Eşit vatandaş olmamanın yükünü taşıyanlar eskisi gibi azınlıklar değil artık, ülkenin yarısı. Üstelik günün sonunda eşit sayılanlara da yetmiyor ayrıcalıkları, fakirleşme ve kör inanç paslı birer testere gibi hayatlarımızı ufalıyor. Adalet yoksunluğu, en çok ondan faydalananların uykusunu kaçırıyor dalga geçercesine. Masum olanlar, ahlaksız ahlakçılar tarafından yargılanıyor..
Her alanda güvensizlik…
Her alanda güvensizlik…
Deprem oluyor kimsenin aldıracak takati yok..
Çaresizlik...
Acıya duyarsızlık...
Kişisel alanımız sıfırlanmış, üzüntü de dayatılıyor sevinç de, birey olmaya teşebbüs etmenin suça dönüştüğü noktada yüksek sesle atılan kahkaha bile büyük meydan okuma, ve biz bu ihtimali makul buluyor, hesaba katıyoruz.
Korku...
Devlet total kontrol mekanizmasına dönüşmüş; kira artışlarından sorumlu ev sahipleri terbiye ediliyor, süpermarketler terbiye ediliyor, bankalar terbiye ediliyor, Türk lirasından dolara kaçan vatandaş kendi yöneticileri tarafından avlanıyor, borsaya kaçanlar itina ile silkeleniyor. Devletin Merkez Bankası işi gücü bırakmış her gün, şunu yapın bunu yapmayın diye bankaları ve şirketleri arıyor.
Teslimiyet…
Sokaktaki insanın yüreğinde, haksızlığa uğradığı yönündeki inanç ağırlaştıkça batıyoruz. Çalışanlar işyerinde haksızlığa uğradığını düşünüyor, genç işsizler ayrımcılığa kurban gittiklerini, emekliler boşa çalıştıklarını, yeni mezunlar diplomanın işe yaramadığını düşünüyor..
Öfke…
Töre yorgunluğunu, fetvaları, diğer saçmalıkları sayma bile!

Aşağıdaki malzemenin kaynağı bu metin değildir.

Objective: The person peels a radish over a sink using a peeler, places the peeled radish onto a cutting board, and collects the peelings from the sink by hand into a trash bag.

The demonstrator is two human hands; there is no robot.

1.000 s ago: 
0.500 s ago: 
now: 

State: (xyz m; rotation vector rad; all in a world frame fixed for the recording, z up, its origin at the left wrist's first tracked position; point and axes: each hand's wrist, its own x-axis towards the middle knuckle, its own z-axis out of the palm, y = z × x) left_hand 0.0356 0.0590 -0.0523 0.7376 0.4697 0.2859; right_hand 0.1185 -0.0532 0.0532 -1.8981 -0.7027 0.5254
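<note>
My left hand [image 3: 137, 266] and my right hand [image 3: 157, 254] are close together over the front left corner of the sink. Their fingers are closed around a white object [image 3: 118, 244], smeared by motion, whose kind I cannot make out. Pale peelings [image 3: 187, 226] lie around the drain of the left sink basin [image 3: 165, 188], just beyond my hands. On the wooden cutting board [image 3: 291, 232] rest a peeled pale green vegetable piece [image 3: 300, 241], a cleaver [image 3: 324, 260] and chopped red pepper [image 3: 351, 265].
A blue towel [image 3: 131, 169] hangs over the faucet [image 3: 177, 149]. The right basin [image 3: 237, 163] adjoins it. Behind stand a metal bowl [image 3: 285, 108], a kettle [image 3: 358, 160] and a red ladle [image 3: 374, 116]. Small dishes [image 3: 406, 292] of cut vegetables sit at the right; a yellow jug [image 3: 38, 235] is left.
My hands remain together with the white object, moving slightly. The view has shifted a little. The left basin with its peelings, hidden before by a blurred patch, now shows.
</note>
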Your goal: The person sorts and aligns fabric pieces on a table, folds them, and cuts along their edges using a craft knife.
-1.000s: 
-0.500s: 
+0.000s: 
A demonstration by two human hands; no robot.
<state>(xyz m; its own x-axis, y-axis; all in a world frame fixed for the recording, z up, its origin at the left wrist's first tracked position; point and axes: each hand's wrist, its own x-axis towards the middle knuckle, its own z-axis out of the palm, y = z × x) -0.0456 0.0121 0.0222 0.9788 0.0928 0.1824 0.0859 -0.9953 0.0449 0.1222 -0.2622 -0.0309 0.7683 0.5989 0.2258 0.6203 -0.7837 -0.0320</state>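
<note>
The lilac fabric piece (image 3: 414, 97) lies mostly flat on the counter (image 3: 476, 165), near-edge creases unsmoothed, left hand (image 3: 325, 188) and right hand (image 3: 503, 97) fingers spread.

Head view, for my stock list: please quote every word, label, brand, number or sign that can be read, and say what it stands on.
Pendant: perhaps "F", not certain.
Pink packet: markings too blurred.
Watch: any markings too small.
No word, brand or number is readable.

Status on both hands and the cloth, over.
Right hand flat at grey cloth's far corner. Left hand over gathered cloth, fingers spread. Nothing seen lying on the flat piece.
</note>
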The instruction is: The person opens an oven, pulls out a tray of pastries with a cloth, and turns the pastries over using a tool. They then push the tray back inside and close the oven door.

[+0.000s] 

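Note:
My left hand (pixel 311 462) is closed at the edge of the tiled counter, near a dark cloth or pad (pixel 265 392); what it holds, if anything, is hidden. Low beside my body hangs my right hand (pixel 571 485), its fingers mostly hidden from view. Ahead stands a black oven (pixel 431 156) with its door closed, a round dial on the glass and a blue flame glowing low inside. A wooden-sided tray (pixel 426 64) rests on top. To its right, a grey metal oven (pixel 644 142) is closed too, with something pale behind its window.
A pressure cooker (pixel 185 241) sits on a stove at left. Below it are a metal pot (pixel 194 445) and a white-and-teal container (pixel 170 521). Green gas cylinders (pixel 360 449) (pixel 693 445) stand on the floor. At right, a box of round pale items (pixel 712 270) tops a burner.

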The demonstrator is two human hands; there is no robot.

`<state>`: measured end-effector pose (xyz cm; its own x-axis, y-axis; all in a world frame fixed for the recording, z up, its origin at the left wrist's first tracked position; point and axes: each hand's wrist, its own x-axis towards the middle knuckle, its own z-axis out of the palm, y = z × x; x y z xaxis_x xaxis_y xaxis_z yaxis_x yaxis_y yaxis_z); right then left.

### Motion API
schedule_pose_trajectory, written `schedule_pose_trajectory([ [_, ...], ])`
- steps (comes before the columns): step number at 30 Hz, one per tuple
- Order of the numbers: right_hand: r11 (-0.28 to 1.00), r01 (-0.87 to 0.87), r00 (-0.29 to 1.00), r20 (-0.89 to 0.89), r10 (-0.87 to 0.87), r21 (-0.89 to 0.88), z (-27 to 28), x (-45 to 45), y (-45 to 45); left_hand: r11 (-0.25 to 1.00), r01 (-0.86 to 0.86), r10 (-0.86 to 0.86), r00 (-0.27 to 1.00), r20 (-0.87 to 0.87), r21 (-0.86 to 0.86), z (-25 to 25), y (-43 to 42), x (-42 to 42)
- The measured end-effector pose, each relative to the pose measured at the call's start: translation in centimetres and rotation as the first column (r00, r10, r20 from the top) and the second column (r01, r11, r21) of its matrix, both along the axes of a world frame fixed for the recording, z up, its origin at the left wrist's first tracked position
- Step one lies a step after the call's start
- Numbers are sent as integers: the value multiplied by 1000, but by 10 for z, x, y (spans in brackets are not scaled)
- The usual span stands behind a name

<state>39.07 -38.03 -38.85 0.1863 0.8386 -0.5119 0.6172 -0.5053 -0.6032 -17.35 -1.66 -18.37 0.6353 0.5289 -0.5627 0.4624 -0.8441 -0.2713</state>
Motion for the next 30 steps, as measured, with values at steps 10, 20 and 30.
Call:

Hepsinden fenası, kolumuzu kaldıracak halimizin olmaması. Tepki gösterecek, sinirlenecek enerjimiz yok. Ülke sürüklenirken temel duygumuz nedir sizce?! Cevap belli; yorgunluk.. Totaliter lider dahil hepimiz yorgunuz. Yorgunluğa eşlik eden ikinci duygu bıkkınlık; Gerilmekten bıktık, haksızlıktan, adaletsizlikten gına geldi, heterodoks politikalardan, kendi yaptıkları yasalara bile saygı duymayan “ben yaptım oldu”culardan, liyakatsizlikten, beceriksizlikten, her hatadan sonra helallik istenmesinden, bütün iyilikleri biz yaparız kafasından sıtkımız sıyrıldı.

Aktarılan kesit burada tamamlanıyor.